- **What the exercise asks**
Line by line, transcribe the data shown below.
*-*-*
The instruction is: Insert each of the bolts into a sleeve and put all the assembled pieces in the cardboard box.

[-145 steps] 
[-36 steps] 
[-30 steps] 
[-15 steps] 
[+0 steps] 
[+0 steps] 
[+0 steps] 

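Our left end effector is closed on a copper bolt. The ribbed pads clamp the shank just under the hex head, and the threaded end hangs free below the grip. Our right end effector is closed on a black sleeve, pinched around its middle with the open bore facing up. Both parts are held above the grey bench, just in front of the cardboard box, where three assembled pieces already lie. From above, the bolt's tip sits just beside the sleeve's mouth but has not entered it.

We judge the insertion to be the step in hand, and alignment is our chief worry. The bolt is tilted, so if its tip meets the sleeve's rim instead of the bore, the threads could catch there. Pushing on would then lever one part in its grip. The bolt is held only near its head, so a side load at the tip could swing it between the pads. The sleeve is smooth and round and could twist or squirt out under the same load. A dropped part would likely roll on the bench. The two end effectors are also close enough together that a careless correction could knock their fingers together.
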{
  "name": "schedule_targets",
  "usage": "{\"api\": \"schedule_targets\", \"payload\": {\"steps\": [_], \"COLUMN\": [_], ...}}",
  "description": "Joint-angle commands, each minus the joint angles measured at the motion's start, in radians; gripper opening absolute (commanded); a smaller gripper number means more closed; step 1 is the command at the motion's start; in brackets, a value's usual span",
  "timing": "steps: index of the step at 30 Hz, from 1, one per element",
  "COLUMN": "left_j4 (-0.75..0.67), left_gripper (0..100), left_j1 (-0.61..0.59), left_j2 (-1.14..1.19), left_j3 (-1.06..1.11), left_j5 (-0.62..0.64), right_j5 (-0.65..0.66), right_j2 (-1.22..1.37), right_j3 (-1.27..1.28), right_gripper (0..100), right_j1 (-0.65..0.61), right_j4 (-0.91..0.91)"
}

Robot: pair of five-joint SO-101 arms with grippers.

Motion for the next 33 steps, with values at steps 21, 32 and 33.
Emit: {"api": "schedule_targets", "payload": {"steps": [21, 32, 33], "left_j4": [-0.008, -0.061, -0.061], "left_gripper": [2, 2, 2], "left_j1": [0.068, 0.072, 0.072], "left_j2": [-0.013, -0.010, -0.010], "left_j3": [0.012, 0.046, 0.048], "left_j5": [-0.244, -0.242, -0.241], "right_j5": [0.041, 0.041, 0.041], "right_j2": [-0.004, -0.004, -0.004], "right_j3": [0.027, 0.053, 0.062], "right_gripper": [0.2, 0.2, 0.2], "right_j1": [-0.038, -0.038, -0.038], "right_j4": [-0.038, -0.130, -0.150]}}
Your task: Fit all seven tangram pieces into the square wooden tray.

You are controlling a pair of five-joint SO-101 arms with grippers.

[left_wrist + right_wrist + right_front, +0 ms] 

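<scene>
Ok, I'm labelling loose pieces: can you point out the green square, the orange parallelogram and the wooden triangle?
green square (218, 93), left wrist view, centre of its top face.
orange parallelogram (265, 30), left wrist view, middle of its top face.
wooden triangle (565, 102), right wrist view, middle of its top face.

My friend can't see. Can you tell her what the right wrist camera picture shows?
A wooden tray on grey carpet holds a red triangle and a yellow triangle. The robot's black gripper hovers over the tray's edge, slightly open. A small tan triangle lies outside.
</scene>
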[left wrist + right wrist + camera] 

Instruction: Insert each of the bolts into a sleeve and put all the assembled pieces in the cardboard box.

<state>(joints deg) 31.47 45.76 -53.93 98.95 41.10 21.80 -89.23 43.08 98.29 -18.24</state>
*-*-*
- **Result**
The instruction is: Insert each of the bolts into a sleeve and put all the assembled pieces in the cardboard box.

[-145 steps] 
[-36 steps] 
[-30 steps] 
[-15 steps] 
[+0 steps] 
[+0 steps] 
[+0 steps] 

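Our left end effector is closed on a copper bolt. The ribbed pads clamp the shank just under the hex head, and the threaded end hangs free below the grip. Our right end effector is closed on a black sleeve, pinched around its middle with the open bore facing up. Both parts are held above the grey bench, just in front of the cardboard box, where three assembled pieces already lie. From above, the bolt's tip sits just beside the sleeve's mouth but has not entered it.

We judge the insertion to be the step in hand, and alignment is our chief worry. The bolt is tilted, so if its tip meets the sleeve's rim instead of the bore, the threads could catch there. Pushing on would then lever one part in its grip. The bolt is held only near its head, so a side load at the tip could swing it between the pads. The sleeve is smooth and round and could twist or squirt out under the same load. A dropped part would likely roll on the bench. The two end effectors are also close enough together that a careless correction could knock their fingers together.
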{
  "name": "schedule_targets",
  "usage": "{\"api\": \"schedule_targets\", \"payload\": {\"steps\": [_], \"COLUMN\": [_], ...}}",
  "description": "Joint-angle commands, each minus the joint angles measured at the motion's start, in radians; gripper opening absolute (commanded); a smaller gripper number means more closed; step 1 is the command at the motion's start; in brackets, a value's usual span",
  "timing": "steps: index of the step at 30 Hz, from 1, one per element",
  "COLUMN": "left_j4 (-0.75..0.67), left_gripper (0..100), left_j1 (-0.61..0.59), left_j2 (-1.14..1.19), left_j3 (-1.06..1.11), left_j5 (-0.62..0.64), right_j5 (-0.65..0.66), right_j2 (-1.22..1.37), right_j3 (-1.27..1.28), right_gripper (0..100), right_j1 (-0.65..0.61), right_j4 (-0.91..0.91)"
}

Robot: pair of five-joint SO-101 arms with grippers.

Motion for the next 33 steps, with values at steps 21, 32 and 33.
Emit: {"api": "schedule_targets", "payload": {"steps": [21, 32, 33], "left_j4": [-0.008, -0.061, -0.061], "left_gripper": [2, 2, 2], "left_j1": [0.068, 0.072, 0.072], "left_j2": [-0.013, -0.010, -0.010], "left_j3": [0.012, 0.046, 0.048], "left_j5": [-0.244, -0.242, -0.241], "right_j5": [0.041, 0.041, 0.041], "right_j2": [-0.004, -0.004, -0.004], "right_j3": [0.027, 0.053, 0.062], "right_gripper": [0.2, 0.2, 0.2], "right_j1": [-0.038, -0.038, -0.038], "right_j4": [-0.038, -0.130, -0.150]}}
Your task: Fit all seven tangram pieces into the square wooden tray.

You are controlling a pair of five-joint SO-101 arms with grippers.

[left_wrist + right_wrist + right_front, +0 ms] 

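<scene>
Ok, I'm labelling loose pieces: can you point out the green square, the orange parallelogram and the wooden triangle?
green square (218, 93), left wrist view, centre of its top face.
orange parallelogram (265, 30), left wrist view, middle of its top face.
wooden triangle (565, 102), right wrist view, middle of its top face.

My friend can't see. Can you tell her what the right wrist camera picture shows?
A wooden tray on grey carpet holds a red triangle and a yellow triangle. The robot's black gripper hovers over the tray's edge, slightly open. A small tan triangle lies outside.
</scene>
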[left wrist + right wrist + camera] 

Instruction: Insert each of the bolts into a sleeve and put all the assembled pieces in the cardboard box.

<state>(joints deg) 31.47 45.76 -53.93 98.95 41.10 21.80 -89.23 43.08 98.29 -18.24</state>

The requested output is complete.